• [ASSIGNED TASK] Look through the listing below and say how many lines contain the word "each". Nothing else belongs in the reply.

Start of DATASET EXTRACT

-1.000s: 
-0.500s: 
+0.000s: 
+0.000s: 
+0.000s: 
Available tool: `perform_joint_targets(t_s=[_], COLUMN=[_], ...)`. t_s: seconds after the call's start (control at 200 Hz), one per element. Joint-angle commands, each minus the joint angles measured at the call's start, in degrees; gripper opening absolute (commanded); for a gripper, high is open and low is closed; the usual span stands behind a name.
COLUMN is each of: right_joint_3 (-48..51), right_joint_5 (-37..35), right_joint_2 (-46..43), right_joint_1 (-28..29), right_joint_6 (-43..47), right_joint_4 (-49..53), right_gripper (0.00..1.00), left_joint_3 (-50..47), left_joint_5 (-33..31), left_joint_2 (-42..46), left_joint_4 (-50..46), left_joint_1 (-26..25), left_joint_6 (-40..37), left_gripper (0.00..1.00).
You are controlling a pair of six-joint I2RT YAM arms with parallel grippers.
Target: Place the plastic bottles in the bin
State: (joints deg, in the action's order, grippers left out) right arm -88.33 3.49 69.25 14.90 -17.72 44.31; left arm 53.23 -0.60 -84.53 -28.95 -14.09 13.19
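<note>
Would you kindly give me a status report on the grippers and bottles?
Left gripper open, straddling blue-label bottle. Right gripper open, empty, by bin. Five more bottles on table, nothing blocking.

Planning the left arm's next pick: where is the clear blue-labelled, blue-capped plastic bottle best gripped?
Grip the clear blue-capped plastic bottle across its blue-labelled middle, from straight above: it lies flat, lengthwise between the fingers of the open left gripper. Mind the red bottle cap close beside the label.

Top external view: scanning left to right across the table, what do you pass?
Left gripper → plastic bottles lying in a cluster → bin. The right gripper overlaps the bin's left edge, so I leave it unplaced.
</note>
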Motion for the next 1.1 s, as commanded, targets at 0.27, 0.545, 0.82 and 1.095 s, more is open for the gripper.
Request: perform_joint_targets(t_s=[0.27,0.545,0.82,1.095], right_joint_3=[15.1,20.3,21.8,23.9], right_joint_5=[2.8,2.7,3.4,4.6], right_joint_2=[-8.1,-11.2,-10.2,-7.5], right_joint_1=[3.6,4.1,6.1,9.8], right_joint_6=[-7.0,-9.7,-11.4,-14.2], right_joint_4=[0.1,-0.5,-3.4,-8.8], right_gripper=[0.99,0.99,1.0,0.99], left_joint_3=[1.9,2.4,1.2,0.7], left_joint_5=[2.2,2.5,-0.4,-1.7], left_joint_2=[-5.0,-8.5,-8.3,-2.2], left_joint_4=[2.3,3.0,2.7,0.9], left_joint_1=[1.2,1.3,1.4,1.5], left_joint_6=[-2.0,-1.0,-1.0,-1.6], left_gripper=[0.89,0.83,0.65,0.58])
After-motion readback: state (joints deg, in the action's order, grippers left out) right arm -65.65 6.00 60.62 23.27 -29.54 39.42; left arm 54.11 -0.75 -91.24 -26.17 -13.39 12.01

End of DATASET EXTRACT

• [ANSWER BOX] 2